Its name is the Neutral-Ground Equipotential Bond. Since we don't know what it is, let's get rid of it. SNIP!

Life without an Equipotential Bond

Now, your 2 hots are 240V apart, and neutral is in the middle, giving you 120V from neutral to either hot. None of these have any relationship to ground at all. We cut that, remember? So our old assumption that "Neutral is always near ground" is now void.

  • Neutral is probably near ground.

  • But it could be 120V from ground (I actually had that happen once, when the "snip" happened for real in a panel and I didn't know it).

  • There could be leakage in the 9600V supply transformer, and L1, N and L2 could be 9600, 9720 and 9840V from ground, respectively.

See, having the hots and neutral "rattling around out there" at random voltages isn't good. We want to do something to peg neutral at a relationship to earth. Hey, it could be through a 1 volt 2000A transformer - now neutral is pegged 1 volt AC from ground. But it's pegged. It could be a car battery - so now neutral has a 0 volt AC and 12 volt DC bias from ground. (both of which would be cool for diagnostic purposes). But the point is, it's no longer floating. We've pegged it.

2kA transformers and car batteries are neat in theory, but if you have 100 houses to wire this week, you want a simple/cheap equipotential bond - one with 0V bias -a piece of copper.

Actually, you can go cheaper still, simply by using the neutral bar as the equipotential bond, i.e. just putting neutrals at one end of the neutral bar, and grounds at the other end. Actually, we could just inter-mingle them.

And this is where you show up. And see a bunch of neutrals and grounds spammed onto the exact same bar, and go "WTH? Why 2 wires to the same thing?" The whole logic of how we got here is not apparent to you, and it just looks redundant.
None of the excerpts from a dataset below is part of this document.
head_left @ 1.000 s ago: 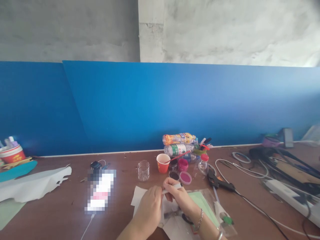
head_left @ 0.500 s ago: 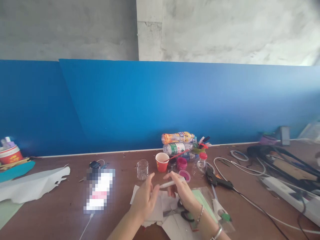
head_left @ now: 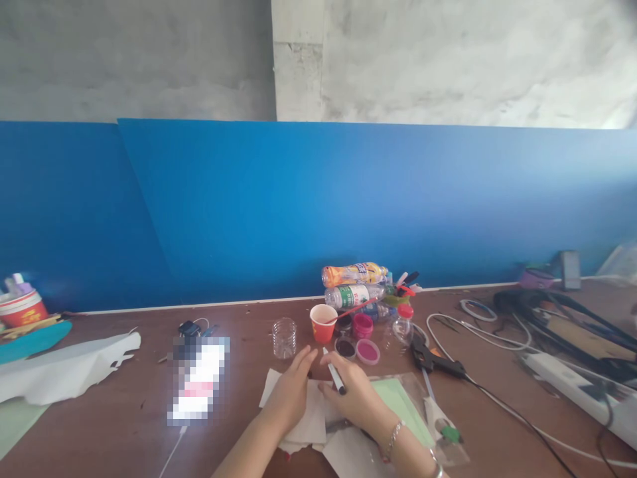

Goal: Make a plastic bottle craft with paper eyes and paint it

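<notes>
My right hand point(head_left: 354, 397) is closed around a white marker pen point(head_left: 333, 372) whose dark end points toward me, and its heel rests on white paper sheets point(head_left: 312, 419). My left hand point(head_left: 291, 392) lies flat on the same paper just left of the pen, fingers stretched out and holding nothing. A bracelet shows on my right wrist. Just beyond my fingers stand an orange paper cup point(head_left: 323, 323) with a red stick in it, a clear jar point(head_left: 284, 337) and small open pots of pink and dark paint point(head_left: 367, 351).
Plastic bottles point(head_left: 354, 285) lie against the blue board. A black glue gun point(head_left: 432, 359) with its cord, white cables and a power strip point(head_left: 582, 392) fill the right side. A blurred lit phone point(head_left: 199, 380) and crumpled white paper point(head_left: 64, 368) lie left. A green sheet point(head_left: 402, 405) in plastic is beside my right wrist.
Both hands came down from holding the pen up between them onto the paper. My left hand let go and flattened; my right hand turned the pen to point along the table.
</notes>
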A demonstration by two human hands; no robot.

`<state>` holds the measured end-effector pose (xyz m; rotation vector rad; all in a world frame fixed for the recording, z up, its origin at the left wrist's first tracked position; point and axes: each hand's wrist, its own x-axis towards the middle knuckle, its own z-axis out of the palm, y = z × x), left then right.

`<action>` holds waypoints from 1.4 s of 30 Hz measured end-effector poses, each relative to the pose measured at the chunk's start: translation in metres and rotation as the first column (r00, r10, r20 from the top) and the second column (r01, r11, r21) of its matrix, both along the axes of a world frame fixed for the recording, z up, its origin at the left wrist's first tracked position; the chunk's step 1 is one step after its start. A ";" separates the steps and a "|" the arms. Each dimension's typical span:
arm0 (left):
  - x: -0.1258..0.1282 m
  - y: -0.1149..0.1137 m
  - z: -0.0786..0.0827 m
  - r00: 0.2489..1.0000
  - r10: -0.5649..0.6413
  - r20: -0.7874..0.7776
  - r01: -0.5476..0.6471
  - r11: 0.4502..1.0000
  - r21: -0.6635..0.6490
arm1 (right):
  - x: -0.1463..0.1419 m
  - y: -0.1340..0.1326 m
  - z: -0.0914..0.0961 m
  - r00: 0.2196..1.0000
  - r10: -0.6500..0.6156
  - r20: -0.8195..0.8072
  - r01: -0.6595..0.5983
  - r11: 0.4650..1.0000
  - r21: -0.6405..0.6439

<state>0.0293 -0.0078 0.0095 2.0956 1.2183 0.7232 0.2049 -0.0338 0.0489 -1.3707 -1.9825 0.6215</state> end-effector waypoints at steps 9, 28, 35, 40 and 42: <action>-0.028 -0.025 0.063 0.989 0.135 -0.060 -0.140 0.988 -0.073 | -0.015 -0.003 -0.015 0.999 0.037 -0.022 -0.038 0.996 -0.084; -0.045 -0.034 0.038 0.996 0.085 0.013 -0.078 0.952 -0.297 | -0.030 -0.011 -0.011 0.714 -0.081 -0.695 -0.241 0.904 -0.352; -0.057 -0.036 0.037 0.998 0.031 0.063 -0.007 0.939 -0.344 | -0.036 -0.006 -0.022 0.797 -0.208 -0.567 -0.102 0.879 -0.465; -0.059 -0.036 0.038 0.999 0.027 0.035 -0.013 0.939 -0.345 | -0.039 -0.007 -0.020 0.856 -0.190 -0.480 -0.077 0.873 -0.482; -0.059 -0.036 0.038 0.999 0.026 0.027 -0.015 0.940 -0.340 | -0.040 -0.008 -0.021 0.863 -0.185 -0.471 -0.068 0.880 -0.470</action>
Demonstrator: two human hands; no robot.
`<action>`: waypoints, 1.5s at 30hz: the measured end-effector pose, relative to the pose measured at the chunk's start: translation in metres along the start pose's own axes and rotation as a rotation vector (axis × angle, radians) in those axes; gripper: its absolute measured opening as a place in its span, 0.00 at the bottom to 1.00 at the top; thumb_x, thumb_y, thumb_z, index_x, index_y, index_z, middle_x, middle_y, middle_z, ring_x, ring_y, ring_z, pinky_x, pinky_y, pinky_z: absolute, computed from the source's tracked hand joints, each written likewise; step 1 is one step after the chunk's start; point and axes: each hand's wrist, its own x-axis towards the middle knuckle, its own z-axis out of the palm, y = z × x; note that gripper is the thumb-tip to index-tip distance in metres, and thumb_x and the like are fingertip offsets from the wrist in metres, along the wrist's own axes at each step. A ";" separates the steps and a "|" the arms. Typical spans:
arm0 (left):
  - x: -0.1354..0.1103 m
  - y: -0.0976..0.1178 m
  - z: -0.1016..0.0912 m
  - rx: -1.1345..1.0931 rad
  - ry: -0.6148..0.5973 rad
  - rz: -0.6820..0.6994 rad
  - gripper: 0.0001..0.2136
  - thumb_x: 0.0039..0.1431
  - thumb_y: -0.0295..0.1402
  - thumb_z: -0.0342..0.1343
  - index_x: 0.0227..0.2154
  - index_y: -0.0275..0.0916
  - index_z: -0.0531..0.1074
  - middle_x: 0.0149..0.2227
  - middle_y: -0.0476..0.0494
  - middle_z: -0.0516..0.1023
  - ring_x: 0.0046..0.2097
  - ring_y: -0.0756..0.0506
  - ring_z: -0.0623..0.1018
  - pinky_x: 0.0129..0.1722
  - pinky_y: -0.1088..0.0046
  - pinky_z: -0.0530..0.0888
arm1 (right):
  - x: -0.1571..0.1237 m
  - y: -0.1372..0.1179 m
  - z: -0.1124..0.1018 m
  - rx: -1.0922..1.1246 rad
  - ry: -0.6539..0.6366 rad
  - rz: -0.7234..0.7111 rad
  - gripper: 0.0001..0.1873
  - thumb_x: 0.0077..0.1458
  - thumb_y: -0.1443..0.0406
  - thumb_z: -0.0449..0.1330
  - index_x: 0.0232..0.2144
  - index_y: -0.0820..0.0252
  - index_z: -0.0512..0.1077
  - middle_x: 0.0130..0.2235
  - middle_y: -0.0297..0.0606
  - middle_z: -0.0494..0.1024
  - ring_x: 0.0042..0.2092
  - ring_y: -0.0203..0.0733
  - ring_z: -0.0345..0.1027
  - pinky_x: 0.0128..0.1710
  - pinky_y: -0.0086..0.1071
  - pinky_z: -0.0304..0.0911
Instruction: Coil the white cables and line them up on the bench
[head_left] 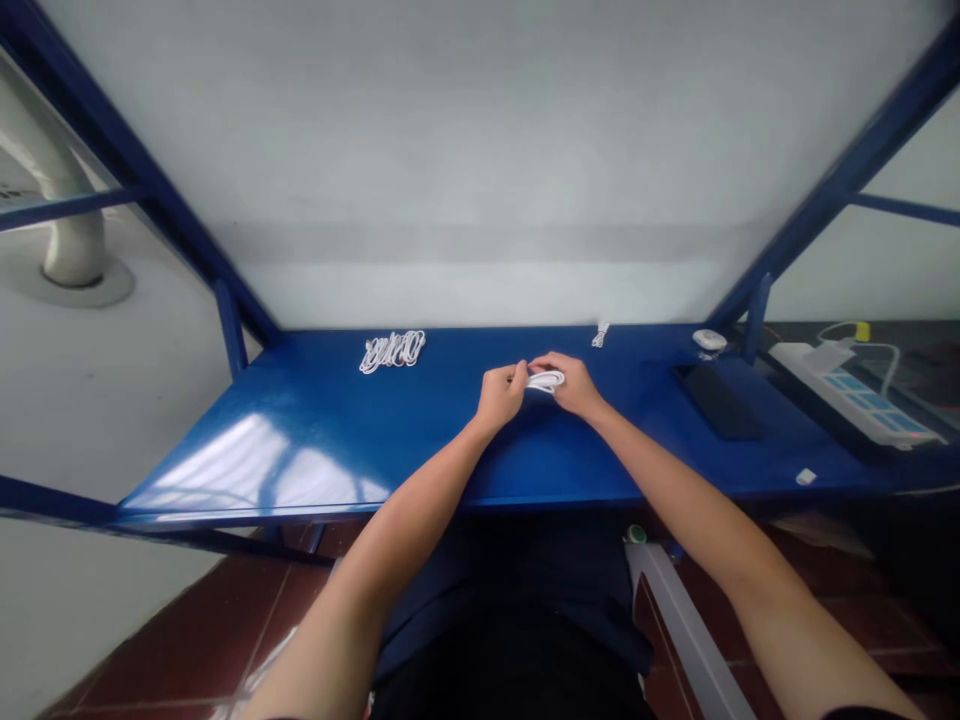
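Over the middle of the blue table [360, 430], my two hands meet around a coiled white cable [545, 381]. My right hand [570, 380] is closed on the looped part of the coil. Fingers pinched, my left hand [501, 393] is at the left end of the same cable; its fingertips hide what exactly they grip. Several more coiled white cables [392, 351] lie in a row near the back edge, left of my hands. A small white tied bundle [600, 334] rests at the back, right of my hands.
On the right lie a dark phone-like slab [716, 400], a white rounded object [709, 341] and a small white square piece [805, 477]. A white power strip [859, 395] with a plugged-in adapter stands beyond the table's right side. Blue frame posts [229, 325] rise at both sides.
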 end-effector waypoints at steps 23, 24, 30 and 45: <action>0.009 -0.005 0.002 -0.238 0.156 -0.162 0.21 0.62 0.48 0.47 0.25 0.37 0.73 0.18 0.53 0.62 0.22 0.52 0.62 0.23 0.75 0.60 | -0.009 -0.006 0.030 0.166 0.353 0.097 0.10 0.50 0.60 0.62 0.36 0.55 0.74 0.39 0.40 0.81 0.43 0.48 0.76 0.48 0.43 0.69; 0.009 -0.005 0.002 -0.248 0.153 -0.168 0.21 0.62 0.48 0.47 0.26 0.37 0.74 0.18 0.53 0.62 0.22 0.52 0.62 0.23 0.75 0.60 | -0.010 -0.007 0.030 0.133 0.353 0.092 0.10 0.50 0.60 0.62 0.36 0.54 0.74 0.39 0.39 0.81 0.43 0.49 0.76 0.49 0.44 0.69; 0.010 -0.004 0.004 -0.268 0.170 -0.144 0.19 0.62 0.47 0.49 0.24 0.38 0.69 0.19 0.54 0.64 0.22 0.53 0.63 0.24 0.76 0.61 | -0.012 -0.011 0.032 0.067 0.281 0.124 0.09 0.51 0.60 0.61 0.35 0.53 0.76 0.38 0.39 0.82 0.44 0.50 0.76 0.47 0.41 0.69; 0.010 0.000 -0.010 0.011 0.226 -0.043 0.18 0.63 0.44 0.49 0.21 0.39 0.61 0.20 0.53 0.64 0.25 0.52 0.65 0.27 0.76 0.62 | -0.009 -0.008 0.027 0.905 -0.161 0.599 0.07 0.45 0.72 0.68 0.31 0.61 0.78 0.29 0.36 0.81 0.30 0.34 0.74 0.31 0.25 0.71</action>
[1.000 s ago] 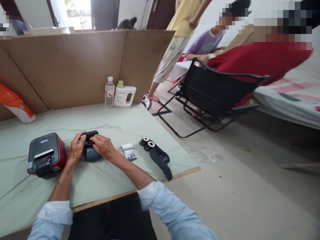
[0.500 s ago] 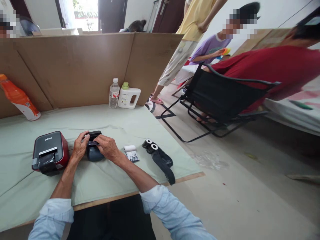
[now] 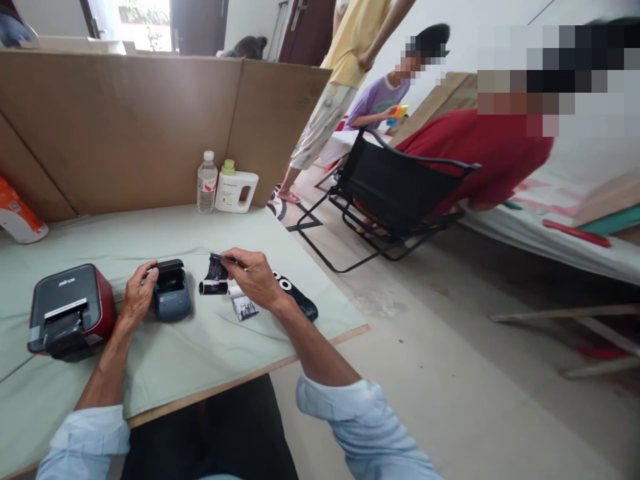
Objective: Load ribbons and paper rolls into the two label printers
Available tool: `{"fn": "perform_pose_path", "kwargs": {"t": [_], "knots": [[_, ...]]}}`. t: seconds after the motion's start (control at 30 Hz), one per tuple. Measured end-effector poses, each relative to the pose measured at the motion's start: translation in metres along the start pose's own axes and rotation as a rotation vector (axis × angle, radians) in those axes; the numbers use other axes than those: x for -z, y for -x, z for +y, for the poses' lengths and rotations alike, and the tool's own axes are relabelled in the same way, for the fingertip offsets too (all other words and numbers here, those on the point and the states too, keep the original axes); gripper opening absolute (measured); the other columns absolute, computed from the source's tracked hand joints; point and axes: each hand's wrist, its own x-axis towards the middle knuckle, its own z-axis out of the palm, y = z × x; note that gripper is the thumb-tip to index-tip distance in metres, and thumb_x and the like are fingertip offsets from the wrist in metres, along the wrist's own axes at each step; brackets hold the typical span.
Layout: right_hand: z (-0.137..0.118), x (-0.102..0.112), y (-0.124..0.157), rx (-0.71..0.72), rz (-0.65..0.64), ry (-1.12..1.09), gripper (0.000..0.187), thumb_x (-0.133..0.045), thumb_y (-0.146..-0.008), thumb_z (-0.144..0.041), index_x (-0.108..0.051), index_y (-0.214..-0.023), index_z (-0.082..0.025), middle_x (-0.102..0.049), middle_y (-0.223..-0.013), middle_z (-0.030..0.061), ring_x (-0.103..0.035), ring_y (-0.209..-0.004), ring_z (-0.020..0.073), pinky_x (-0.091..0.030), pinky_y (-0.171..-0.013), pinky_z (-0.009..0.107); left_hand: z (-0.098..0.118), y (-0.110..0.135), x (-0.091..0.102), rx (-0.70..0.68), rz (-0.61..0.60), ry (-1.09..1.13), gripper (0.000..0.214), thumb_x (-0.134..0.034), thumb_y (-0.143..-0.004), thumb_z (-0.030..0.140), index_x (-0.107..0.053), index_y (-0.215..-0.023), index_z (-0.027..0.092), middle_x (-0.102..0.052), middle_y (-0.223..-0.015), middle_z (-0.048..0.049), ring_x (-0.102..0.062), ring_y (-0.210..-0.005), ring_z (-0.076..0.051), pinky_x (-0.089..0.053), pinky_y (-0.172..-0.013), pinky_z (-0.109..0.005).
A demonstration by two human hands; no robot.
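A small dark-blue portable printer [image 3: 173,303] stands on the green cloth with its black lid raised. My left hand [image 3: 139,290] is at the printer's left side, thumb and fingers closed on the lid's edge. My right hand [image 3: 257,273] pinches the free end of a dark printed paper roll [image 3: 213,287], whose strip hangs down to the roll on or just above the cloth. Under and beside that hand lie a white roll with a printed strip [image 3: 244,307] and black paper rolls [image 3: 300,303] with white cores, partly hidden by my right hand and forearm.
A larger red-and-black printer [image 3: 70,307] stands left of my left arm. Along the cardboard screen [image 3: 150,127] are a water bottle [image 3: 207,183], a white jug [image 3: 236,190] and an orange bottle [image 3: 20,213]. A person sits in a black folding chair [image 3: 395,180] at right.
My right hand has lifted the dark paper roll out of the small printer and moved right. My left hand stays at the lid. The view has turned right.
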Motion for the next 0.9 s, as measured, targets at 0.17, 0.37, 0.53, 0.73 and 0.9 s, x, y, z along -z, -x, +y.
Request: {"fn": "perform_pose_path", "kwargs": {"t": [0.17, 0.37, 0.53, 0.73, 0.9], "knots": [[0.032, 0.026, 0.011, -0.130, 0.002, 0.143, 0.020, -0.060, -0.092, -0.031, -0.077, -0.092, -0.019, -0.066, -0.067, -0.0019, -0.058, -0.063, 0.0137, -0.045, -0.064, 0.025, 0.001, -0.001, 0.000, 0.000, 0.000, -0.006, 0.063, -0.055, -0.090, 0.065, -0.072, -0.127, 0.016, -0.076, -0.126, -0.0117, -0.068, -0.111, -0.027, -0.052, -0.103, -0.040], [0.062, 0.029, 0.013, -0.184, 0.030, 0.220, 0.021, -0.059, -0.091, -0.032, -0.077, -0.090, -0.022, -0.073, -0.073, 0.0008, -0.064, -0.068, 0.0168, -0.048, -0.067, 0.027, 0.001, -0.002, 0.000, 0.001, 0.019, -0.009, 0.063, -0.056, -0.090, 0.065, -0.073, -0.126, 0.017, -0.076, -0.124, -0.0117, -0.068, -0.112, -0.028, -0.053, -0.102, -0.040], [0.071, 0.027, 0.002, -0.165, 0.040, 0.210, 0.022, -0.058, -0.092, -0.030, -0.078, -0.091, -0.020, -0.074, -0.074, 0.0007, -0.066, -0.069, 0.0165, -0.050, -0.068, 0.026, 0.000, -0.003, 0.001, 0.001, 0.018, -0.022, 0.064, -0.056, -0.089, 0.066, -0.073, -0.126, 0.017, -0.077, -0.117, -0.0101, -0.069, -0.105, -0.026, -0.054, -0.099, -0.038], [0.067, 0.020, 0.017, -0.072, -0.086, 0.266, 0.027, -0.057, -0.093, -0.018, -0.079, -0.108, -0.021, -0.081, -0.107, 0.0072, -0.074, -0.098, 0.0218, -0.056, -0.092, 0.035, 0.002, -0.003, 0.001, 0.009, 0.015, -0.025, 0.067, -0.056, -0.088, 0.067, -0.072, -0.127, 0.016, -0.077, -0.118, -0.0110, -0.069, -0.105, -0.027, -0.055, -0.098, -0.039], [0.060, 0.027, 0.056, -0.011, -0.224, 0.387, 0.041, -0.060, -0.096, -0.016, -0.067, -0.136, -0.021, -0.071, -0.133, 0.0122, -0.068, -0.121, 0.0244, -0.055, -0.104, 0.041, 0.003, -0.002, -0.001, 0.006, 0.023, -0.020, 0.064, -0.057, -0.088, 0.065, -0.073, -0.127, 0.016, -0.077, -0.121, -0.0113, -0.069, -0.108, -0.027, -0.055, -0.098, -0.039]]}}
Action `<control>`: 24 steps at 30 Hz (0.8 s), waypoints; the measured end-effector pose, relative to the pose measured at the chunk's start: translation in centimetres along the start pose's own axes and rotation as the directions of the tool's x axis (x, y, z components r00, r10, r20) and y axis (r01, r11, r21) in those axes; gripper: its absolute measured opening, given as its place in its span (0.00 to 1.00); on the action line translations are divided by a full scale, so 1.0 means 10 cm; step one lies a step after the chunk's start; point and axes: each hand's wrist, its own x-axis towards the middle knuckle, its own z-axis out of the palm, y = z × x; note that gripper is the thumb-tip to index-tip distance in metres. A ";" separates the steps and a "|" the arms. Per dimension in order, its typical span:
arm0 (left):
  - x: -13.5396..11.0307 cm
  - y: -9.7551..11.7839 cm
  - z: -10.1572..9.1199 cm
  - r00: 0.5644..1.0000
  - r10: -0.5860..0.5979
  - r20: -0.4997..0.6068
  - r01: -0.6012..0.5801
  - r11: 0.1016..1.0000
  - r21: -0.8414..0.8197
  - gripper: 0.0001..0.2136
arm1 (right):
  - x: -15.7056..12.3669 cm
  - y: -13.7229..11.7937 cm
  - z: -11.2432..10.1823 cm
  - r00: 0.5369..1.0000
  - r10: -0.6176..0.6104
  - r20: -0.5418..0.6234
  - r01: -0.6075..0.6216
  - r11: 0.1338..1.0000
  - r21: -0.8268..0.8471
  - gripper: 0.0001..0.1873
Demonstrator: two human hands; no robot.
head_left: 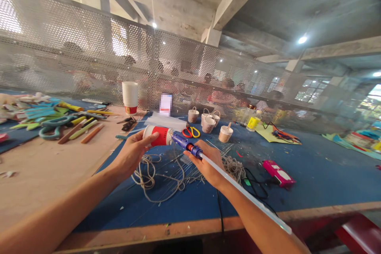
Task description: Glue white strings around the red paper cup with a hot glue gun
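My left hand [135, 149] is closed round a red and white paper cup [160, 135], which lies tipped on its side in the air. In my right hand [208, 162] is a blue hot glue gun [187, 145], its nozzle at the cup's right end; whether it touches cannot be made out. A long translucent glue stick [247, 194] runs out of the gun's back, over my right forearm. Below the hands, grey cord [147, 172] lies in loose loops on the blue table mat, with a tangled bundle [235, 168] and thin wires beside my right hand.
Several small cord-wrapped cups [208, 124] stand behind the gun, near yellow and red scissors [191, 131]. Stacked paper cups [130, 97] stand at the back left; tools [80, 127] lie nearby. A pink power box [278, 174] with black cable sits right. A perforated metal screen [190, 67] borders the table.
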 end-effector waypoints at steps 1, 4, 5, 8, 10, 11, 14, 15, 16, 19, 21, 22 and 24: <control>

Well, you can do your part to fix that. Go out and get accessory ground bars for your panel. Move all your grounds to the ground bar. (and while you're at it, fix any illegal double-taps, especially the deadly "put a circuit's N and G under the same screw" nightmare... because if that loses connection, you have the bootleg scenario below). For more style points, remove the bonding screw/strap and replace it with a nice big fat copper wire between N bus and G bus. Route it so you can put a clamp ammeter around it (why would you want to do that, haha! ;)

Now we can return to our assumption that neutral is relatively safe.

Fault current return

The other thing is, electricity travels in loops. Power doesn't want to get back to ground, it wants to get back to source. Source being e.g. the neutral at the transformer.

So suppose our safety grounding actually worked, and it caught a bolted ground fault. Do we want that fault to just be "caught" indefinitely? No, we want a breaker trip to occur, and that means we need to flow enough current back to source (neutral) to trip the breaker for sure. Again, the neutral-ground equipotential bond gives us that path: Down the ground wire, over the N-G bond, and over the neutral bus back to the transformer. A satisfying 500A of bolted fault flows, and the breaker goes SNAP!

Or if we're in GFCI-land, a satisfying 0.007 amps of current flows, and the GFCI goes "Unequal current! Snap!"

Let's bootleg ground everywhere! What could go wrong?

When you say "Hey, we don't need 2 wires", and just attach ground to neutral since they're the same thing in the panel, that is called bootlegging ground.

Now, in ranges and dryers, appliance manufacturers got a special exception cut so they wouldn't lose appliance sales to people who had 3-prong dryer/range outlets. They said "For grounding the dryer and range, let us bootleg ground legally. The socket is behind equipment and is rarely disturbed."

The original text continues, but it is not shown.